WHAT IS NEEDED
Give only the count of lines that contain "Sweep" in the material.

EXTRACTED RECORDS
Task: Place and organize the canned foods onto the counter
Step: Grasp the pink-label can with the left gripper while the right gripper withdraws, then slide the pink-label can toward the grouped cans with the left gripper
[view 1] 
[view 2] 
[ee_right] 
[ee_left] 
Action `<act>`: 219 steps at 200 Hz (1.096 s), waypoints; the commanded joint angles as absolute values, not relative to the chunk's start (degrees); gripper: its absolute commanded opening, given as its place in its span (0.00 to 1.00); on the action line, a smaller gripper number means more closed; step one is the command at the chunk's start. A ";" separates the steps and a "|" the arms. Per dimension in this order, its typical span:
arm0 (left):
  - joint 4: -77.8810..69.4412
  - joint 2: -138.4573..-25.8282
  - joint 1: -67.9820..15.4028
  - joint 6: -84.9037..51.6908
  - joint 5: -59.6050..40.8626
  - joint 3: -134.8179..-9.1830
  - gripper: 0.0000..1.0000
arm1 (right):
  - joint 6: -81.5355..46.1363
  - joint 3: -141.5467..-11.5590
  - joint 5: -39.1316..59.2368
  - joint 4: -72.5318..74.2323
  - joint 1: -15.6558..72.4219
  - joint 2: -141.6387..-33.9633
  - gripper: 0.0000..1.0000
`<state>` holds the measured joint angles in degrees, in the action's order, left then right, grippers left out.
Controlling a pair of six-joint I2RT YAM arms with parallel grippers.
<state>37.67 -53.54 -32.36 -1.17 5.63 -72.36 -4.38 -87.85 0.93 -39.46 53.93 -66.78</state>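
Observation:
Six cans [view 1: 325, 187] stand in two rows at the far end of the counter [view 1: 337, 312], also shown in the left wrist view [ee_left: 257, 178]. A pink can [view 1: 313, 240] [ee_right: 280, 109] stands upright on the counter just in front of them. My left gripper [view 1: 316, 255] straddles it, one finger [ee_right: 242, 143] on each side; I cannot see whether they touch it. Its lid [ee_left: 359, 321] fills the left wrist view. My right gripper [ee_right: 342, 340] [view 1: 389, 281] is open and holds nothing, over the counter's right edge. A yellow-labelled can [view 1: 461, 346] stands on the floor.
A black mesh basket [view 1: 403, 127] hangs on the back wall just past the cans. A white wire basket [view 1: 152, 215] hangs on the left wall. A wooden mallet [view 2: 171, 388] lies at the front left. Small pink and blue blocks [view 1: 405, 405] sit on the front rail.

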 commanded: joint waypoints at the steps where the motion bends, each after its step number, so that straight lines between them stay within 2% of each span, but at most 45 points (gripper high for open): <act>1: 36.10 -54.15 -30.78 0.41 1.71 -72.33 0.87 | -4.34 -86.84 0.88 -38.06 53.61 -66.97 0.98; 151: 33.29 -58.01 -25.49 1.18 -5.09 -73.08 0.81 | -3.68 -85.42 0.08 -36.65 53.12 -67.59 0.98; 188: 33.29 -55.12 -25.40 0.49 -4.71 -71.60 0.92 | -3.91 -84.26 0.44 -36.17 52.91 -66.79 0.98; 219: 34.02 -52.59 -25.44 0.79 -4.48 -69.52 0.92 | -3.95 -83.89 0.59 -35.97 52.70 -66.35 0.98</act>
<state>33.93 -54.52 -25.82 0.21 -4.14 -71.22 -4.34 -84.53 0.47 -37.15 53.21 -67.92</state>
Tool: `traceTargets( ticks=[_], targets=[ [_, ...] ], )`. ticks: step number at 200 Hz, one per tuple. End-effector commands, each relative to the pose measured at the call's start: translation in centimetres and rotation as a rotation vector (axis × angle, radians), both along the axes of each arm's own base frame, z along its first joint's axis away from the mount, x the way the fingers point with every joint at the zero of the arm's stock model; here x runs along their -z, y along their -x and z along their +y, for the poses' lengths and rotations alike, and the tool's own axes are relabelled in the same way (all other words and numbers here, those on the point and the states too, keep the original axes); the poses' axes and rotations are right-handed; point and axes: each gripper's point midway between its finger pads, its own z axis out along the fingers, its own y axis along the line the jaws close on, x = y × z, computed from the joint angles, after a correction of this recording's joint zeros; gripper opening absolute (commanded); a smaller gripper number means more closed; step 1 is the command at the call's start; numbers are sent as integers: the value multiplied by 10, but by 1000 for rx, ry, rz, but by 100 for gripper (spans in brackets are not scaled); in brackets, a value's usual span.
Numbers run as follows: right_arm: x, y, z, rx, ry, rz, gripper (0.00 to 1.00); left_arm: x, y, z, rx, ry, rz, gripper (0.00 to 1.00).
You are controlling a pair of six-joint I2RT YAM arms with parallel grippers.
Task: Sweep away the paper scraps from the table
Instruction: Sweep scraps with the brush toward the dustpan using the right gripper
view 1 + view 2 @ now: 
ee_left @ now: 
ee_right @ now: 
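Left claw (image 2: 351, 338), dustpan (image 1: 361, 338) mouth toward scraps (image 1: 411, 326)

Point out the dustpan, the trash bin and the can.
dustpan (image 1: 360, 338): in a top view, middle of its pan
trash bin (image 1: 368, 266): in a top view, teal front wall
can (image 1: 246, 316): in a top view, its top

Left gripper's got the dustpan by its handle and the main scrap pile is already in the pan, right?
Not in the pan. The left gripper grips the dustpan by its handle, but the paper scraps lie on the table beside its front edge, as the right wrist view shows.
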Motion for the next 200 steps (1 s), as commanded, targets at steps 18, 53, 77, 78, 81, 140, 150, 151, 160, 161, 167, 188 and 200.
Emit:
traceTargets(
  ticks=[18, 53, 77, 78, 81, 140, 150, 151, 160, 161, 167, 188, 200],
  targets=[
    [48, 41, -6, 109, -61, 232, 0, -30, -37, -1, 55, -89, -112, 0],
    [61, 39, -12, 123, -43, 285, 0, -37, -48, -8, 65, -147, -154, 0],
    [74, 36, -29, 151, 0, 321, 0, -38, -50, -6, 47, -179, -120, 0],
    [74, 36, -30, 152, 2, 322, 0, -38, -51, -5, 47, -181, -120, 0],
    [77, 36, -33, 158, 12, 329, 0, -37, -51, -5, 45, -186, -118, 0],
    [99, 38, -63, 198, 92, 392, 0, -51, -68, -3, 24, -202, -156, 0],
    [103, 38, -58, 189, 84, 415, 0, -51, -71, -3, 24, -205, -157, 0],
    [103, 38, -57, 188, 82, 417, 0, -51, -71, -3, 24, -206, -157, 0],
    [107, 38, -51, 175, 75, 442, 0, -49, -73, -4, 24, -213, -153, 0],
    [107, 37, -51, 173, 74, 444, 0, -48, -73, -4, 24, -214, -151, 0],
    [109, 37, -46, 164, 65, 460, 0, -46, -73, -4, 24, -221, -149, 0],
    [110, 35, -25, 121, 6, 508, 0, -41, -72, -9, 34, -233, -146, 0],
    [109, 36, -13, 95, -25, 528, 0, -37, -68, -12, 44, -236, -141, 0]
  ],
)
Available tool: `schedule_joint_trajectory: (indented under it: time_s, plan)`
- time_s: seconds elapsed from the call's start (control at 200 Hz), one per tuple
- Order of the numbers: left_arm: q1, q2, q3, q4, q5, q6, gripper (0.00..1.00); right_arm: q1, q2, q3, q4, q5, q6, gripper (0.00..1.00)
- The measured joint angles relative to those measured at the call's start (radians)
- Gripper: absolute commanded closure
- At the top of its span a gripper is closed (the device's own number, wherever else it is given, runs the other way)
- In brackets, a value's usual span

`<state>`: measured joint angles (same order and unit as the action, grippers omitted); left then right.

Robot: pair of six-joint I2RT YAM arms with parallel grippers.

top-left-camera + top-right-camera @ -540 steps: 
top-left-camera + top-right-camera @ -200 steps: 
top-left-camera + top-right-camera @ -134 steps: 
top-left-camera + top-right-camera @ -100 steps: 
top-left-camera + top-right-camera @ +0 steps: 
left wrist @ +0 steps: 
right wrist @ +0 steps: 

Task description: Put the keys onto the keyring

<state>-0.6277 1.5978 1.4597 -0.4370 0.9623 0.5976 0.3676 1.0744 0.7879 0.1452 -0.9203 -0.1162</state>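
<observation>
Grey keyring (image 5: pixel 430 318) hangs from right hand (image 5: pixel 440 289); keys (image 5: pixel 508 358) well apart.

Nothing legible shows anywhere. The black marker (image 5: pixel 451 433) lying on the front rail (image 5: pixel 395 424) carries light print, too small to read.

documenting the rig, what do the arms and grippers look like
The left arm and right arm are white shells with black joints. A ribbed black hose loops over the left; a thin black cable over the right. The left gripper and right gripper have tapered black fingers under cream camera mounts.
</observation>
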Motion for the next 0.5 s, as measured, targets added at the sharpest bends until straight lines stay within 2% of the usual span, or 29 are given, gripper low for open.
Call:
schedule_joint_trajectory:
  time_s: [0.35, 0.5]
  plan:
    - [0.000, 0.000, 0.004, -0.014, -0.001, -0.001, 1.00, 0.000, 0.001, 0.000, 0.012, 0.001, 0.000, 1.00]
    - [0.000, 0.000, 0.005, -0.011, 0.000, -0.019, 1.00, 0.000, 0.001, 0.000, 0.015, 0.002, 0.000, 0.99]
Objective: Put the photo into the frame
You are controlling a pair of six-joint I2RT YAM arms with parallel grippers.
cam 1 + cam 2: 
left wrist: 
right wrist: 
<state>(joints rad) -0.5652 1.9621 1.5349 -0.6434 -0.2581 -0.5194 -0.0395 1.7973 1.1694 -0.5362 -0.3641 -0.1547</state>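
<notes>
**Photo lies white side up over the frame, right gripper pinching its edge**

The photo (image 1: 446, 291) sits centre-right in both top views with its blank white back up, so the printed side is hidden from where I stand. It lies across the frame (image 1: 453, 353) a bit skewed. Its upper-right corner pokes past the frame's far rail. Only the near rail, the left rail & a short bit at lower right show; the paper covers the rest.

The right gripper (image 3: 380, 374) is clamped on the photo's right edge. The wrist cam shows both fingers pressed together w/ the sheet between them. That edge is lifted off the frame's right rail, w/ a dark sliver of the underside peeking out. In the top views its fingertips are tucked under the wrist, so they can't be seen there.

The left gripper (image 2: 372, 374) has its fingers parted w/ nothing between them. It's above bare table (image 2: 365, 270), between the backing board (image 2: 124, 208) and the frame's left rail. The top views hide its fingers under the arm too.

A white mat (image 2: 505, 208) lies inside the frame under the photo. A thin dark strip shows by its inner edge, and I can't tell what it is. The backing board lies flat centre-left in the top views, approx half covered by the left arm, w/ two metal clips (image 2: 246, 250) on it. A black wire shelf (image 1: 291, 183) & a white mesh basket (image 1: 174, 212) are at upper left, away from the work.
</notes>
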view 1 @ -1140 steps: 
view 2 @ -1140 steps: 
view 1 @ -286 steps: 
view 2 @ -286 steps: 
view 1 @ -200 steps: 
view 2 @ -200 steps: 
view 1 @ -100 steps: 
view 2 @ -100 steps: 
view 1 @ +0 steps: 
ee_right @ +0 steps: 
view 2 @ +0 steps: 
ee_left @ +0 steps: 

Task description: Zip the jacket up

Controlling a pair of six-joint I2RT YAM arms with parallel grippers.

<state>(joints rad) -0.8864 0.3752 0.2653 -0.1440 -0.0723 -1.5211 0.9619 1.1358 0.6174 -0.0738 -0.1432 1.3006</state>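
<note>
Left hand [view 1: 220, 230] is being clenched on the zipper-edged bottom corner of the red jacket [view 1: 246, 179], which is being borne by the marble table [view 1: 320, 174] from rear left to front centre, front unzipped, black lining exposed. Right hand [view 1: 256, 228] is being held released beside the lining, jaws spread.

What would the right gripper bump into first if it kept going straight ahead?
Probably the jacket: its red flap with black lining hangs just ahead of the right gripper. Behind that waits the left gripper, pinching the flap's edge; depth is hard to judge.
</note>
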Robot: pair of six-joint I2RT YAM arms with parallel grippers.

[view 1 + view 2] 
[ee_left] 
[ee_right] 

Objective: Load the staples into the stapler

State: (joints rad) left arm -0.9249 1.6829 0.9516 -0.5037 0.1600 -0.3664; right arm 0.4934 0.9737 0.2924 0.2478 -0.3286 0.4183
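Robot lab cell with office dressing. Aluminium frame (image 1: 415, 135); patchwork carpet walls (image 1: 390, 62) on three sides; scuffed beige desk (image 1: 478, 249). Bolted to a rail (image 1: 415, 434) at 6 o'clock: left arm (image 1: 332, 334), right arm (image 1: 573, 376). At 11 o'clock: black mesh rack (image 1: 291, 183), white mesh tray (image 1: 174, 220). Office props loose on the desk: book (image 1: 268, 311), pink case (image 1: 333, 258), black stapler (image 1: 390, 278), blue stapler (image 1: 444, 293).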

ANSWER TO THE EXERCISE
2